Task ::
For this task, copy all of the data below exactly and skip the pictures.

The data ::
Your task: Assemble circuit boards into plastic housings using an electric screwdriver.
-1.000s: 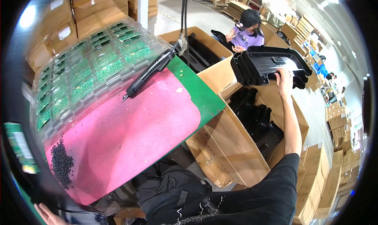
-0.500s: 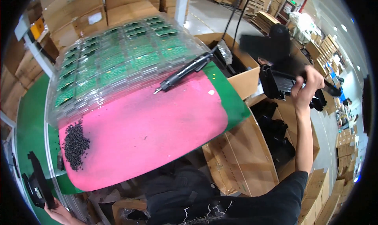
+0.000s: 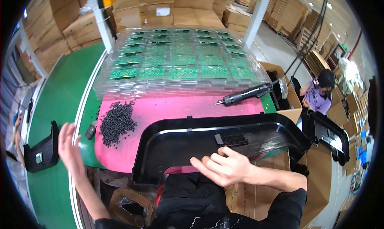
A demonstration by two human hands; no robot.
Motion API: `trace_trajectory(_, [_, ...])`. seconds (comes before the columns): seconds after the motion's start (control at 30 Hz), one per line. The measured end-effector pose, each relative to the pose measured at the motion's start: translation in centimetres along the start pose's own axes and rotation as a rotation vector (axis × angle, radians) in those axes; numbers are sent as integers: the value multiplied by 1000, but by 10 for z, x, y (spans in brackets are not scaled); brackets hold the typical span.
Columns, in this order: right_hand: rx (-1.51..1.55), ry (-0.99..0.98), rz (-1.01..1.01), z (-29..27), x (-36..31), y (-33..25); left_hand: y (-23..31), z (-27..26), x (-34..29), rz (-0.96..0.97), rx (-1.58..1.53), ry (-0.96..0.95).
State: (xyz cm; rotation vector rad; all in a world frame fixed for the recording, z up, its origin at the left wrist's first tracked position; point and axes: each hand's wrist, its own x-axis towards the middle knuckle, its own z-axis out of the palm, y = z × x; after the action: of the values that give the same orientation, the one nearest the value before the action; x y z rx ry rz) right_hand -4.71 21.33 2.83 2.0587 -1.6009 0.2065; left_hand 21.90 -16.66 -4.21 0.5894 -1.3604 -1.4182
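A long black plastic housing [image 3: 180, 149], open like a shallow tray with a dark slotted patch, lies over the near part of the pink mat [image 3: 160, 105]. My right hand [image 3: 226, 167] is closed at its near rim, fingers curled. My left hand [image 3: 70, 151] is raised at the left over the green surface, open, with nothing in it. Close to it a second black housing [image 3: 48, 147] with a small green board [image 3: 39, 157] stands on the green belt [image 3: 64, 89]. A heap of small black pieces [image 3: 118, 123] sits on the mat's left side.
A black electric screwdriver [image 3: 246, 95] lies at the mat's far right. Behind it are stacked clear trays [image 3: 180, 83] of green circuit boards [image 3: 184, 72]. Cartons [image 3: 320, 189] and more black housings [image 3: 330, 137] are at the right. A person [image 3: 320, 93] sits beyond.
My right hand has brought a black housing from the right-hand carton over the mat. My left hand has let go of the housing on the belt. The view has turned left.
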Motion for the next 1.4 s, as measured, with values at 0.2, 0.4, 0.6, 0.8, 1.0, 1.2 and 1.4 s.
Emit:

Exercise answer ::
Your task: Assemble circuit boards into plastic housings using an electric screwdriver.
-1.000s: 
-0.500s: 
+0.000s: 
A demonstration by two human hands; no robot.
Motion API: `trace_trajectory(_, [_, ...])`. seconds (comes before the columns): seconds after the motion's start (control at 30 Hz), one per line. The measured end-effector pose, each relative to the pose measured at the motion's start: translation in centimetres along the start pose's own axes and rotation as a rotation vector (axis × angle, radians) in those axes; numbers are sent as integers: the value multiplied by 1000, but by 10 for z, x, y (spans in brackets are not scaled); brackets hold the typical span.
Columns, in this order: right_hand: rx (-1.51..1.55), ry (-0.99..0.98), rz (-1.01..1.01), z (-29..27), x (-36..31), y (-33..25); left_hand: y (-23..31), z (-27..26), x (-34..29), rz (-0.96..0.97), rx (-1.58..1.53), ry (-0.96..0.95).
State: (xyz cm; rotation vector rad; all in a world frame fixed for the recording, z up, its origin at the left wrist's first tracked position; point and axes: each hand's wrist, its own x-axis towards the middle knuckle, its own z-axis out of the palm, y = z × x; after the action: of the values that give the same orientation, the one nearest the value before the action; x y z rx ry rz) right_hand -4.71 21.33 2.83 2.0587 -1.6009 0.2065; left_hand 21.90 -16.66 -4.21 0.5894 -1.3604 -1.4182
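A long black plastic housing [image 3: 180, 149], open like a shallow tray with a dark slotted patch, lies over the near part of the pink mat [image 3: 160, 105]. My right hand [image 3: 226, 167] is closed at its near rim, fingers curled. My left hand [image 3: 70, 151] is raised at the left over the green surface, open, with nothing in it. Close to it a second black housing [image 3: 48, 147] with a small green board [image 3: 39, 157] stands on the green belt [image 3: 64, 89]. A heap of small black pieces [image 3: 118, 123] sits on the mat's left side.
A black electric screwdriver [image 3: 246, 95] lies at the mat's far right. Behind it are stacked clear trays [image 3: 180, 83] of green circuit boards [image 3: 184, 72]. Cartons [image 3: 320, 189] and more black housings [image 3: 330, 137] are at the right. A person [image 3: 320, 93] sits beyond.
My right hand has brought a black housing from the right-hand carton over the mat. My left hand has let go of the housing on the belt. The view has turned left.
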Motion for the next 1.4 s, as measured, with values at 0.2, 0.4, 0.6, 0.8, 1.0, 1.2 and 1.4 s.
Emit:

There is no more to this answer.